• Problem to work on: For the entries that appear below, write out the exact text and omit the pictures.

(Stored entries)
+===+

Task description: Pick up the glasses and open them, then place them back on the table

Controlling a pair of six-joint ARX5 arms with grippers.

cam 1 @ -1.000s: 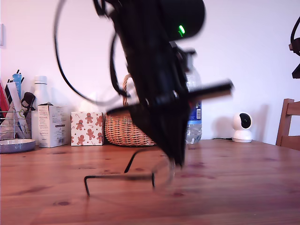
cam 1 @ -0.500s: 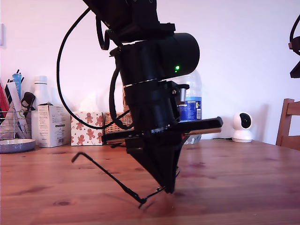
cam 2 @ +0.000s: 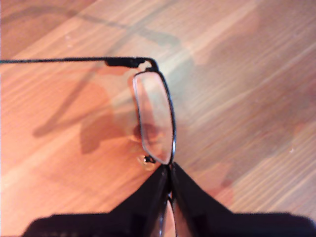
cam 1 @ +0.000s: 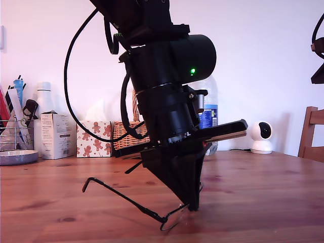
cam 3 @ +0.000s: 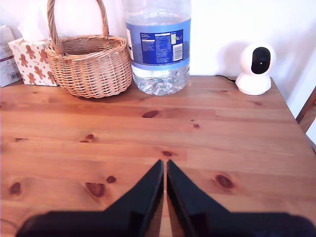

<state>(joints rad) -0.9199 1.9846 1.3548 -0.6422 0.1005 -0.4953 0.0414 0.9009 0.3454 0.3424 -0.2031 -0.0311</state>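
Observation:
The glasses (cam 2: 154, 116) are thin and black-framed. My first gripper (cam 2: 170, 168) is shut on the frame at the near end of one lens. One temple arm (cam 2: 64, 60) is unfolded and sticks out sideways. In the exterior view my first gripper (cam 1: 192, 206) points steeply down in the middle, and the glasses (cam 1: 169, 220) hang tilted just over the table (cam 1: 263, 192). Their temple arm rises toward the exterior view's left; I cannot tell whether the frame touches the wood. My second gripper (cam 3: 164, 165) is shut on nothing, above bare table (cam 3: 237, 128).
Along the back wall stand a wicker basket (cam 3: 89, 64), a big water bottle (cam 3: 158, 44) and a white camera (cam 3: 255, 66). A gingerbread-print box (cam 1: 93, 138), a white carton (cam 1: 55, 135) and a utensil rack (cam 1: 15, 116) sit at the exterior view's left, a chair back (cam 1: 311, 131) at its right.
The first arm was blurred in motion with the glasses held level; it has settled and tipped them, lens end down. Since half a second ago it shifted slightly toward the exterior view's right.

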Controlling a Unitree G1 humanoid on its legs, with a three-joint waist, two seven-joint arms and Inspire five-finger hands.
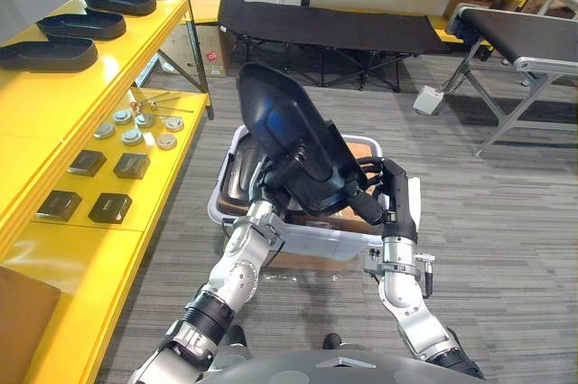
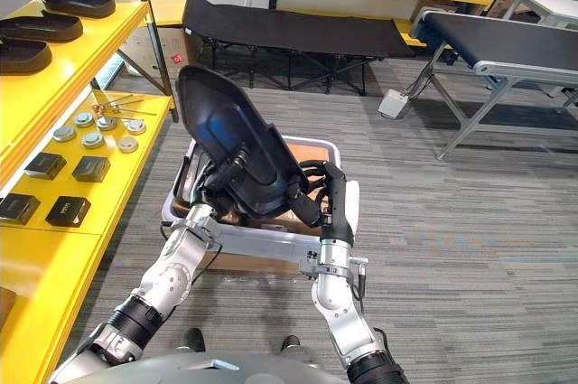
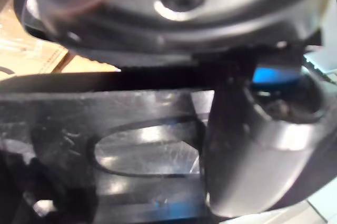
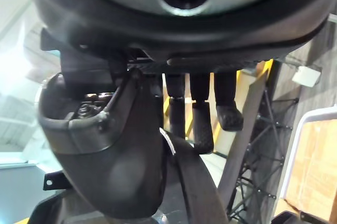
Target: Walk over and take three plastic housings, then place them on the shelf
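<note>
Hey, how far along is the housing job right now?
Three black housings already lie on the yellow shelf. The left hand and right hand grip another housing above the white bin. Left: setting it on the shelf.

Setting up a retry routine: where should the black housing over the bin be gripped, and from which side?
Likely by its lower end, one hand from each side: the housing is a long curved shell standing tilted on end, and the left hand and right hand clamp its edges there.
</note>
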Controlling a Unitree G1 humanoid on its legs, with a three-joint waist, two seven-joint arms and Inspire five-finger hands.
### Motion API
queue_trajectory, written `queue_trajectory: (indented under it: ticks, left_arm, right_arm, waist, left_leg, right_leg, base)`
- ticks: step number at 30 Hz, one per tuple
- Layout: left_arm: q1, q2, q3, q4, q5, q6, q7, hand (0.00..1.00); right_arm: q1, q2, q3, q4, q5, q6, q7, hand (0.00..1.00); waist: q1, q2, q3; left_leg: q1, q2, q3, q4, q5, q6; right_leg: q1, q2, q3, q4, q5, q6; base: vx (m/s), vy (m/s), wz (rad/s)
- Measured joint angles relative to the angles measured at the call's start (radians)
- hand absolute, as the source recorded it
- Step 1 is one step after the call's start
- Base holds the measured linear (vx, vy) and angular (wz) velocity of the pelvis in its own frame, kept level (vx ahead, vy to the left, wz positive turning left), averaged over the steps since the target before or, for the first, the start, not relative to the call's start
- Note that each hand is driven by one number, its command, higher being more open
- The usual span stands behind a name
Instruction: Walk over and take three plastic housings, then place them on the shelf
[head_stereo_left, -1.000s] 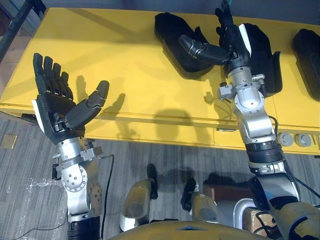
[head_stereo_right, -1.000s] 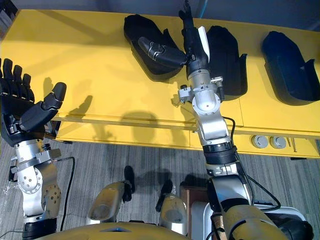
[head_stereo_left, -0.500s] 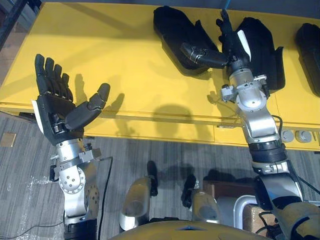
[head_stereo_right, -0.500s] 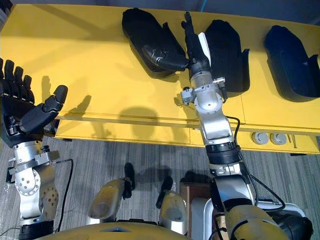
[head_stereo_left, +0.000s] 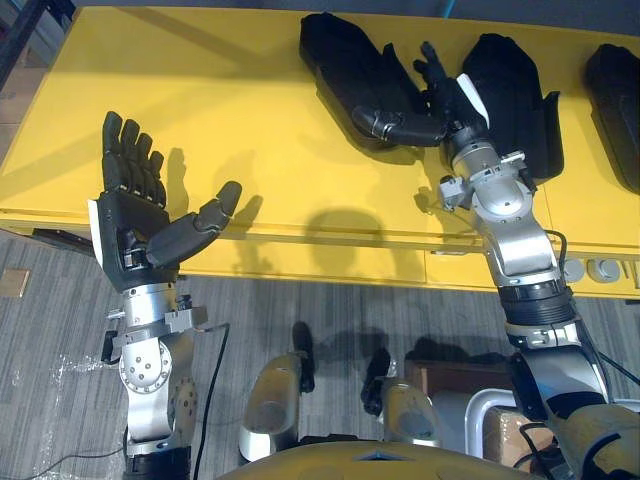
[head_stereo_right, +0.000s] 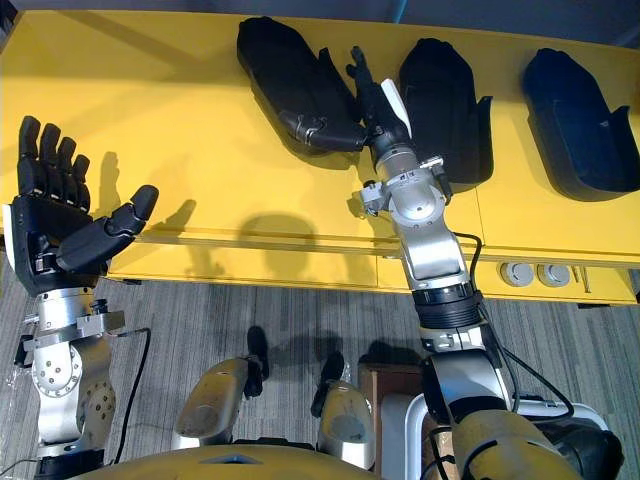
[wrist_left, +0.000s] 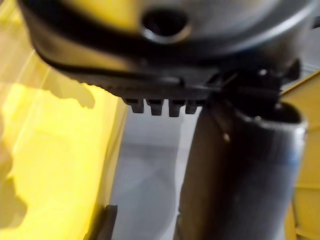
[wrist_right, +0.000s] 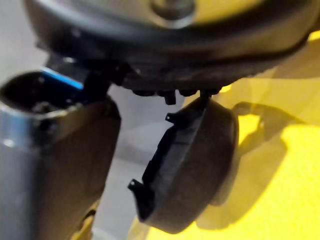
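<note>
Two hands are at work here. Nearest the robot, above the grey floor (head_stereo_left: 60, 330) and in front of the near edge of the yellow table (head_stereo_left: 250, 130), the left hand (head_stereo_left: 128, 232) is raised. Its fingers are straight, its thumb is spread, and it holds nothing. Judgement: it is kept clear of the work and ready to receive or steady a part once the other arm lifts one.

Farther out, the right arm reaches across the table top. The right hand (head_stereo_right: 383, 118) sits in the gap between the left housing (head_stereo_right: 275, 70) and the middle housing (head_stereo_right: 447, 95). Its fingers (head_stereo_right: 358, 72) point away from the robot, straight and unclenched. Its thumb (head_stereo_right: 312, 128) reaches sideways over the near right edge of the left housing. No grasp is closed, and it cannot be told whether the thumb touches the plastic. Judgement: this placement brackets that edge for a pinch, so the first pick is only at the approach stage.

All three housings lie along the far side of the table, none lifted. The right housing (head_stereo_right: 575, 115) lies apart from the other two. Each is a matte black moulded shell, elongated and rounded at one end, with a raised rim around a hollow interior. In the right wrist view one of the housings (wrist_right: 192, 165) shows a thin wall with small pegs along its edge.
</note>
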Motion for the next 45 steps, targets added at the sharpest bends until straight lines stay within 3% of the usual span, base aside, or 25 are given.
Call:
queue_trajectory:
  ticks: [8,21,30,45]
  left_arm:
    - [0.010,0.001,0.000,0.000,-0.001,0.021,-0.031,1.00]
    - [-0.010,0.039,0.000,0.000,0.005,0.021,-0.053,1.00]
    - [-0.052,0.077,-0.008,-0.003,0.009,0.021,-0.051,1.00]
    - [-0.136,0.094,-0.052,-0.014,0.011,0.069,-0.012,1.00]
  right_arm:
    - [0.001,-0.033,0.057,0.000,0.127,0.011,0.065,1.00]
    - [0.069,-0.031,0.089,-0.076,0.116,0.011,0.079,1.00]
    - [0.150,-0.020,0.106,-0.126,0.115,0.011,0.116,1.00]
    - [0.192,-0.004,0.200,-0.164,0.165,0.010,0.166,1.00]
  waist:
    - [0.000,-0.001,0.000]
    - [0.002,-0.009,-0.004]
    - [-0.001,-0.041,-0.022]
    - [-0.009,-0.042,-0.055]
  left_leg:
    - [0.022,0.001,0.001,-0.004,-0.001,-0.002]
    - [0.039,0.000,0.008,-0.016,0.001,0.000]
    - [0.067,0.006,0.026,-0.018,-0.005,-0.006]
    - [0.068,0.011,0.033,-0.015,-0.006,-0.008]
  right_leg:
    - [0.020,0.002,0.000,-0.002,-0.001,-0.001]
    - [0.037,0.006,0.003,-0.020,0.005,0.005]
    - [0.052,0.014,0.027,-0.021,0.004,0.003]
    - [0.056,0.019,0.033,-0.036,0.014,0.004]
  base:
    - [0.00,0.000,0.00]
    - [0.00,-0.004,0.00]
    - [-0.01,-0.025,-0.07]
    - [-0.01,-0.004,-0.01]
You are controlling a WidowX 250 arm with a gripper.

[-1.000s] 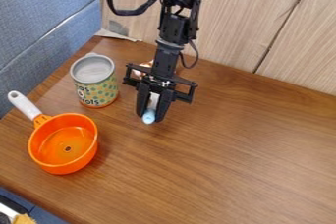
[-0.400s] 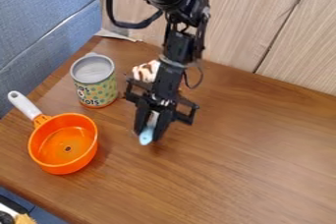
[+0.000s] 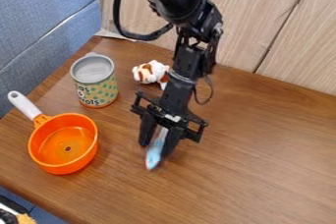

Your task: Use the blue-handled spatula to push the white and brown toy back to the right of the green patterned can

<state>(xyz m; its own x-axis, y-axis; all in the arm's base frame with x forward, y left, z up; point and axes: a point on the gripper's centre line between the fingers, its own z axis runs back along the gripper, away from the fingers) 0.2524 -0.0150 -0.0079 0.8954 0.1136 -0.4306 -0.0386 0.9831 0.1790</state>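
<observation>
The gripper (image 3: 154,148) hangs over the middle-left of the wooden table, right of the orange pan. It is shut on a light blue and white brush-like object (image 3: 154,153), whose pale blue end points down and toward the camera between the two fingers. How far the object's tip is from the tabletop I cannot tell. The orange pan (image 3: 64,143) with a white handle rests on the table at the left. Behind the pan stands a can (image 3: 97,80) with a grey lid and a green dotted label.
A small white and brown plush toy (image 3: 151,72) lies behind the gripper, right of the can. Wood panelling (image 3: 263,21) rises along the table's (image 3: 263,159) back edge, and a blue padded surface (image 3: 46,16) borders the left.
The gripper has come toward the camera and slightly right, carrying the blue and white object. The plush toy, mostly hidden behind the arm before, is now largely uncovered.
</observation>
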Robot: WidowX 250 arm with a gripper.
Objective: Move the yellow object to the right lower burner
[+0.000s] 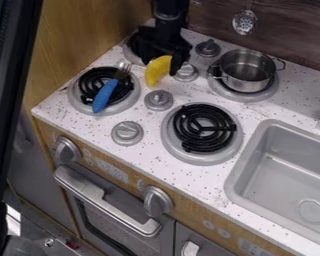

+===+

• Completed task:
Task description: Pick up the glasses and open them, then place them back on the table

Controlling a pair of six-joint ARX5 arms with grippers.

cam 1 @ -1.000s: 
cam 1 @ -0.500s: 
cam 2 @ +0.000s: 
cam 1 @ +0.000s: 
cam 3 @ +0.000s: 

<state>(joints rad) -0.9199 1.9846 1.3548 -0.6422 0.1005 -0.4953 0.0414 0.9009 0.3454 0.3424 -0.2031 -0.0311</state>
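Observation:
The glasses (cam 2: 154, 116) are thin and black-framed. My first gripper (cam 2: 170, 168) is shut on the frame at the near end of one lens. One temple arm (cam 2: 64, 60) is unfolded and sticks out sideways. In the exterior view my first gripper (cam 1: 192, 206) points steeply down in the middle, and the glasses (cam 1: 169, 220) hang tilted just over the table (cam 1: 263, 192). Their temple arm rises toward the exterior view's left; I cannot tell whether the frame touches the wood. My second gripper (cam 3: 164, 165) is shut on nothing, above bare table (cam 3: 237, 128).
Along the back wall stand a wicker basket (cam 3: 89, 64), a big water bottle (cam 3: 158, 44) and a white camera (cam 3: 255, 66). A gingerbread-print box (cam 1: 93, 138), a white carton (cam 1: 55, 135) and a utensil rack (cam 1: 15, 116) sit at the exterior view's left, a chair back (cam 1: 311, 131) at its right.
The first arm was blurred in motion with the glasses held level; it has settled and tipped them, lens end down. Since half a second ago it shifted slightly toward the exterior view's right.
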
Controlling a Unitree G1 humanoid on its legs, with a three-joint waist, two seven-joint arms and Inspire five-finger hands.
Target: Walk over and take three plastic housings, then place them on the shelf
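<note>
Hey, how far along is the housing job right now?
Three black housings already lie on the yellow shelf. The left hand and right hand grip another housing above the white bin. Left: setting it on the shelf.

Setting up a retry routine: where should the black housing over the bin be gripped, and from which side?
Likely by its lower end, one hand from each side: the housing is a long curved shell standing tilted on end, and the left hand and right hand clamp its edges there.
</note>
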Controlling a Unitree G1 humanoid on its legs, with a three-joint waist, two seven-joint arms and Inspire five-finger hands.
### Motion API
queue_trajectory, written `queue_trajectory: (indented under it: ticks, left_arm, right_arm, waist, left_leg, right_leg, base)`
- ticks: step number at 30 Hz, one per tuple
- Layout: left_arm: q1, q2, q3, q4, q5, q6, q7, hand (0.00..1.00); right_arm: q1, q2, q3, q4, q5, q6, q7, hand (0.00..1.00); waist: q1, q2, q3; left_leg: q1, q2, q3, q4, q5, q6; right_leg: q1, q2, q3, q4, q5, q6; base: vx (m/s), vy (m/s), wz (rad/s)
- Measured joint angles relative to the angles measured at the call's start (radians)
- hand absolute, as the source recorded it
- Step 1 is one step after the call's start
- Base holds the measured linear (vx, vy) and angular (wz) velocity of the pelvis in its own frame, kept level (vx ahead, vy to the left, wz positive turning left), averaged over the steps since the target before or, for the first, the start, not relative to the call's start
- Note that each hand is driven by one number, its command, higher being more open
- The usual span stands behind a name
Instruction: Walk over and take three plastic housings, then place them on the shelf
[head_stereo_left, -1.000s] 
[head_stereo_right, -1.000s] 
[head_stereo_left, -0.500s] 
[head_stereo_right, -0.500s] 
[head_stereo_left, +0.000s] 
[head_stereo_right, +0.000s] 
[wrist_left, +0.000s] 
[wrist_right, +0.000s] 
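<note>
Two hands are at work here. Nearest the robot, above the grey floor (head_stereo_left: 60, 330) and in front of the near edge of the yellow table (head_stereo_left: 250, 130), the left hand (head_stereo_left: 128, 232) is raised. Its fingers are straight, its thumb is spread, and it holds nothing. Judgement: it is kept clear of the work and ready to receive or steady a part once the other arm lifts one.

Farther out, the right arm reaches across the table top. The right hand (head_stereo_right: 383, 118) sits in the gap between the left housing (head_stereo_right: 275, 70) and the middle housing (head_stereo_right: 447, 95). Its fingers (head_stereo_right: 358, 72) point away from the robot, straight and unclenched. Its thumb (head_stereo_right: 312, 128) reaches sideways over the near right edge of the left housing. No grasp is closed, and it cannot be told whether the thumb touches the plastic. Judgement: this placement brackets that edge for a pinch, so the first pick is only at the approach stage.

All three housings lie along the far side of the table, none lifted. The right housing (head_stereo_right: 575, 115) lies apart from the other two. Each is a matte black moulded shell, elongated and rounded at one end, with a raised rim around a hollow interior. In the right wrist view one of the housings (wrist_right: 192, 165) shows a thin wall with small pegs along its edge.
</note>
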Motion for the next 45 steps, targets added at the sharpest bends until straight lines stay within 3% of the usual span, base aside, or 25 are given.
Call:
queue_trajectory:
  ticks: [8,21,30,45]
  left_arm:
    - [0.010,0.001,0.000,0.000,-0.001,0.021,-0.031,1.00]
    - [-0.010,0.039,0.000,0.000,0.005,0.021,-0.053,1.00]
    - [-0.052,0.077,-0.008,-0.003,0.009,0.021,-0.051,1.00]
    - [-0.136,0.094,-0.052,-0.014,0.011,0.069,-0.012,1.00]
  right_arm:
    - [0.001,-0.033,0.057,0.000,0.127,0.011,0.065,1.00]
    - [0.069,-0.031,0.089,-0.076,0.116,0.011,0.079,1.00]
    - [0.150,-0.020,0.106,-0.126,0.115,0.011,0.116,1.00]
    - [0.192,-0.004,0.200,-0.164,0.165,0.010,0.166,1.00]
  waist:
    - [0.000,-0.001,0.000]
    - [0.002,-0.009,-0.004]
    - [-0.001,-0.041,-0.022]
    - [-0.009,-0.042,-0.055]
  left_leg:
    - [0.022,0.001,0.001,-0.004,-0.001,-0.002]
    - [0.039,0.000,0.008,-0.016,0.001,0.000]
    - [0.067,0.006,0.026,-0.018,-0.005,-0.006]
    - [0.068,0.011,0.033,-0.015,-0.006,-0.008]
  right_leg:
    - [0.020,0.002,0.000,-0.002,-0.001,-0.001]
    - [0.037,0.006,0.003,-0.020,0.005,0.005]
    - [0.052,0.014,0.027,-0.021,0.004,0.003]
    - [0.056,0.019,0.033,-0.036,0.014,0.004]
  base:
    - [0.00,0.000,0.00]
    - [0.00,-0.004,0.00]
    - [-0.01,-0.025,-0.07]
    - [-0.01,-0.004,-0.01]
You are controlling a WidowX 250 arm with a gripper.

[-1.000s] 
[-0.400s] 
[+0.000s] 

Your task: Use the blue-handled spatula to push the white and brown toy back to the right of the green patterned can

<state>(xyz m; its own x-axis, y-axis; all in the arm's base frame with x forward, y left, z up; point and axes: a point on the gripper's centre line between the fingers, its own z axis runs back along the gripper, away from the fingers) 0.2524 -0.0150 -0.0079 0.8954 0.1136 -0.4306 -0.0386 0.9831 0.1790</state>
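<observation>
The gripper (image 3: 154,148) hangs over the middle-left of the wooden table, right of the orange pan. It is shut on a light blue and white brush-like object (image 3: 154,153), whose pale blue end points down and toward the camera between the two fingers. How far the object's tip is from the tabletop I cannot tell. The orange pan (image 3: 64,143) with a white handle rests on the table at the left. Behind the pan stands a can (image 3: 97,80) with a grey lid and a green dotted label.
A small white and brown plush toy (image 3: 151,72) lies behind the gripper, right of the can. Wood panelling (image 3: 263,21) rises along the table's (image 3: 263,159) back edge, and a blue padded surface (image 3: 46,16) borders the left.
The gripper has come toward the camera and slightly right, carrying the blue and white object. The plush toy, mostly hidden behind the arm before, is now largely uncovered.
</observation>
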Robot: WidowX 250 arm with a gripper.
Objective: Move the yellow object to the right lower burner
[+0.000s] 

The work on this exercise is now complete.